Verso Verona ad esempio ha incontrato una casa di quelle di un tempo, che fu rifugio di molti soldati. «Ho raccontato alla famiglia che ci abitava il motivo del mio cammino e mi hanno detto che i loro nonni aveva ospitato diversi soldati del Regio esercito in fuga. Magari non mio padre, ma questo racconta la solidarietà che c’è stata in quel periodo».

Luoghi e scorci che gli hanno portato alla mente un altro episodio raccontatogli dal padre, il più brutto del suo cammino. «Fino alla pianura ha sempre seguito da lontano il percorso della ferrovia, poi ha perso i riferimenti».
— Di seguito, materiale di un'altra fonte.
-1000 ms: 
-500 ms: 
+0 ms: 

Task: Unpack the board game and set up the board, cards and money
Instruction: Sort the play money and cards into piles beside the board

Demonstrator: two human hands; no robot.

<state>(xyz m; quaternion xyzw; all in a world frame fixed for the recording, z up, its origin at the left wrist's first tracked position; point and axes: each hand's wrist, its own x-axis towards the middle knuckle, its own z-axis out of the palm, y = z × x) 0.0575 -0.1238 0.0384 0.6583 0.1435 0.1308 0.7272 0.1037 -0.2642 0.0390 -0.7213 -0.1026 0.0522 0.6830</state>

«Tra il lago di Garda e Verona si erano fermati in un fienile, accolti da una famiglia. Stavano dormendo quando hanno sentito del trambusto e hanno realizzato che c’erano i tedeschi. Non sono riusciti a scappare e ormai si aspettavano la cattura, ma poi è arrivata una donna, avvertendoli del pericolo. Stava piangendo. Avevano preso i suoi figli per portarli in Germania. Ha dato loro alcuni vecchi vestiti da contadini per essere meno riconoscibili e così hanno proseguito il cammino».

Un viaggio che non è stato solo una rievocazione, ma anche un modo per assaporare la lentezza del cammino.

«Ho fatto circa 370mila passi e ad ogni passo mi si apriva un mondo nuovo – conclude -. La calma della marcia infatti ti dà la possibilità di vedere le cose con occhi diversi».